EXERCISE INPUTS:
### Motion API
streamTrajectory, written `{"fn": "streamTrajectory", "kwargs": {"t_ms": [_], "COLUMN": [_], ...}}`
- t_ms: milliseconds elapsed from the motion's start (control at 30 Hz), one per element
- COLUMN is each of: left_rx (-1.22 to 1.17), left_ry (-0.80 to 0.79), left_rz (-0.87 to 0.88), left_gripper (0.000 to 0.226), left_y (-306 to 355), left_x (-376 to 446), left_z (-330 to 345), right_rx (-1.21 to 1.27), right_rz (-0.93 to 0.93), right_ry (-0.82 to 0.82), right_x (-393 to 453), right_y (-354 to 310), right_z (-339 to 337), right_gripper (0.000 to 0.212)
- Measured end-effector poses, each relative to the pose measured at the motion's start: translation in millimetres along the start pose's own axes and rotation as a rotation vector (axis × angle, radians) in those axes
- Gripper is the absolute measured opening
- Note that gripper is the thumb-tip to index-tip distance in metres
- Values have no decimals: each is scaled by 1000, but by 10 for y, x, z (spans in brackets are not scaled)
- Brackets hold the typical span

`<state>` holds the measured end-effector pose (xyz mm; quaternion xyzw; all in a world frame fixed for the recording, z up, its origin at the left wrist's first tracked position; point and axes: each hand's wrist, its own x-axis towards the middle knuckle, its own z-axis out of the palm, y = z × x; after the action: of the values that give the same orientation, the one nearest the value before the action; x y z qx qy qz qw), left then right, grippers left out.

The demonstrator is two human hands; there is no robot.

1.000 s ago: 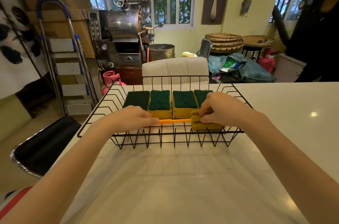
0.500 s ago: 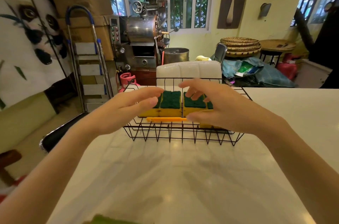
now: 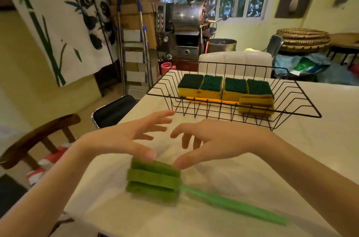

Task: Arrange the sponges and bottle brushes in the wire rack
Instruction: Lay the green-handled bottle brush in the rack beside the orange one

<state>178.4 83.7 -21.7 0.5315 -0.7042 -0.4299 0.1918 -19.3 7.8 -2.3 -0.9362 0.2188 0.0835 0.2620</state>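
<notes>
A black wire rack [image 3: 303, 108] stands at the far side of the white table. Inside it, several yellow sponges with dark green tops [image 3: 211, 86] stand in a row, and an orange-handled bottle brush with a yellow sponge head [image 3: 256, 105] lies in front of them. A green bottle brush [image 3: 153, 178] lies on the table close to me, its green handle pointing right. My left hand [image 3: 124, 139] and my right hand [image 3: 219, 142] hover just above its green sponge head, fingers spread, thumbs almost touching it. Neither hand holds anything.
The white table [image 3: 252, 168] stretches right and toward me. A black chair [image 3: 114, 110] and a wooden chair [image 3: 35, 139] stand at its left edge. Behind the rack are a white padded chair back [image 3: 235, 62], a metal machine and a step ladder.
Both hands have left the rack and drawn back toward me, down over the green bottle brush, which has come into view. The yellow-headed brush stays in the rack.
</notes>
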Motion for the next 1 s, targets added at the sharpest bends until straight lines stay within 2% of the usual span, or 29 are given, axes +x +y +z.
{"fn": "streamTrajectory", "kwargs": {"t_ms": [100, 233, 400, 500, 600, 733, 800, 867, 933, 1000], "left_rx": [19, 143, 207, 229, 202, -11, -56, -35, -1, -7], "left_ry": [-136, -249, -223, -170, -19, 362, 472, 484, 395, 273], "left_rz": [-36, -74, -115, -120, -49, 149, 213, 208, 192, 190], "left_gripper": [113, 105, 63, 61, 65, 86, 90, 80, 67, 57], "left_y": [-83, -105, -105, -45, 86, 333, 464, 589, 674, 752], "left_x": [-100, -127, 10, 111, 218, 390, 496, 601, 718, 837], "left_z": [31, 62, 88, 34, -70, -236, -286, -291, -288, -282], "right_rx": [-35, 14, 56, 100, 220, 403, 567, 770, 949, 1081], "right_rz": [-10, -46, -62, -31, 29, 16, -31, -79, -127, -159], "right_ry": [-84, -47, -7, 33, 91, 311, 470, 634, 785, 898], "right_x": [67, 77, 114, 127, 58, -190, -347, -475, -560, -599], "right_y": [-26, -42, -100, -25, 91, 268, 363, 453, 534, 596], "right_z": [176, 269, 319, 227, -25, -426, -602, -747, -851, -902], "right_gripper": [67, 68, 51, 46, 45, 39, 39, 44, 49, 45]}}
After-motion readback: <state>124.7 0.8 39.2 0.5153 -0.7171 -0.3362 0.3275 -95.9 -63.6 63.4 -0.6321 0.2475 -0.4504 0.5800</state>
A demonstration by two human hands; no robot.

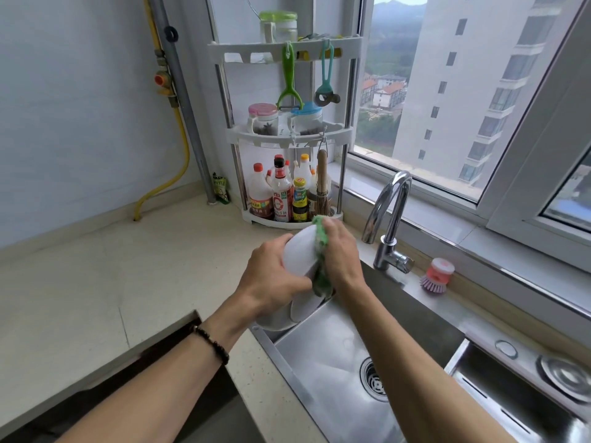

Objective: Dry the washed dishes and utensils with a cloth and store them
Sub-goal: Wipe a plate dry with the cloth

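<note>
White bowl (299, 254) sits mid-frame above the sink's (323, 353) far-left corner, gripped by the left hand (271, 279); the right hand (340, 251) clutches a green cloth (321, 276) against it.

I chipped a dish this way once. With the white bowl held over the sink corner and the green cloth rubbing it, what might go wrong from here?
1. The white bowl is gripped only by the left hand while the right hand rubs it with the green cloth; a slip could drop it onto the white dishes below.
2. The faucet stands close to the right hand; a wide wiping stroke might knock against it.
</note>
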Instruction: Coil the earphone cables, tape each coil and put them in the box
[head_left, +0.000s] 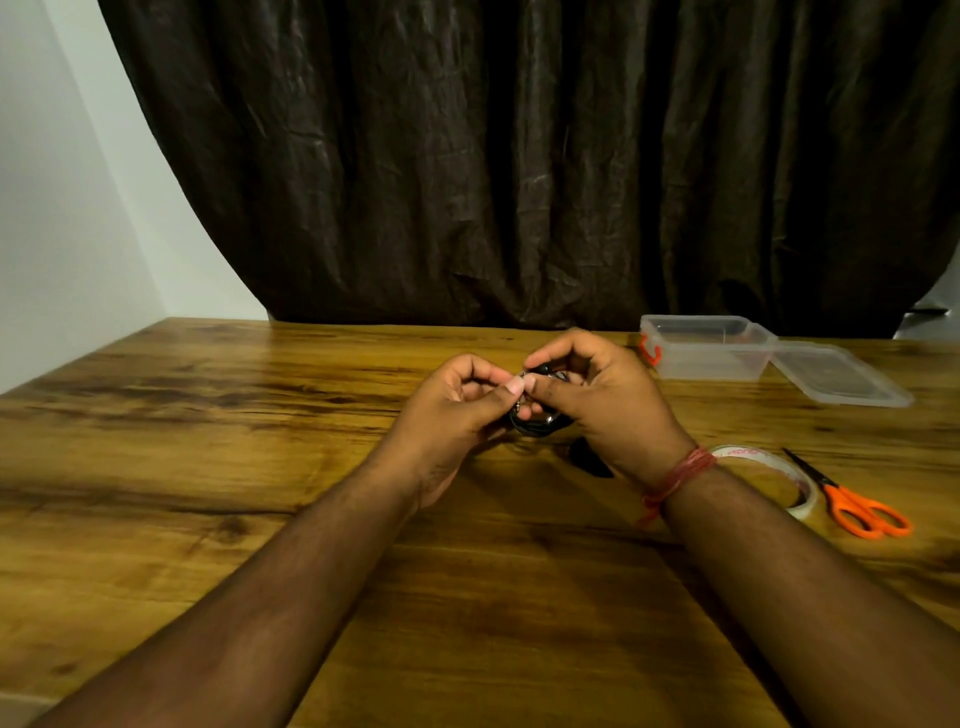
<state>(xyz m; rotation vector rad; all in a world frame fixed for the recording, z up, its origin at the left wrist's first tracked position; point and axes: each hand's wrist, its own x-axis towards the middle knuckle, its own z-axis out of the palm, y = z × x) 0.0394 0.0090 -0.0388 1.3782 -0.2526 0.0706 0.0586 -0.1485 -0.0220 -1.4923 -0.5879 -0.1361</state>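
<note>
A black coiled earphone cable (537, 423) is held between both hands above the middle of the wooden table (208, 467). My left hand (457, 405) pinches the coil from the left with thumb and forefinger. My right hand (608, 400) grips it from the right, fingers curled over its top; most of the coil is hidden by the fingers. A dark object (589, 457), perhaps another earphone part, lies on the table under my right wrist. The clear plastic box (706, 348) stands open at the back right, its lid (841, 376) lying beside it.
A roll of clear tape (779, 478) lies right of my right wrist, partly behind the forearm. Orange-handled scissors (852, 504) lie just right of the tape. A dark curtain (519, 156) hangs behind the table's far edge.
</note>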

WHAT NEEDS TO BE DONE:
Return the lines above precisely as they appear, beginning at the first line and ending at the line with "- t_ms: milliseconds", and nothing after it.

THE ANSWER:
### Motion API
streamTrajectory, written `{"fn": "streamTrajectory", "kwargs": {"t_ms": [_], "COLUMN": [_], ...}}`
- t_ms: milliseconds elapsed from the motion's start (control at 30 Hz), one per element

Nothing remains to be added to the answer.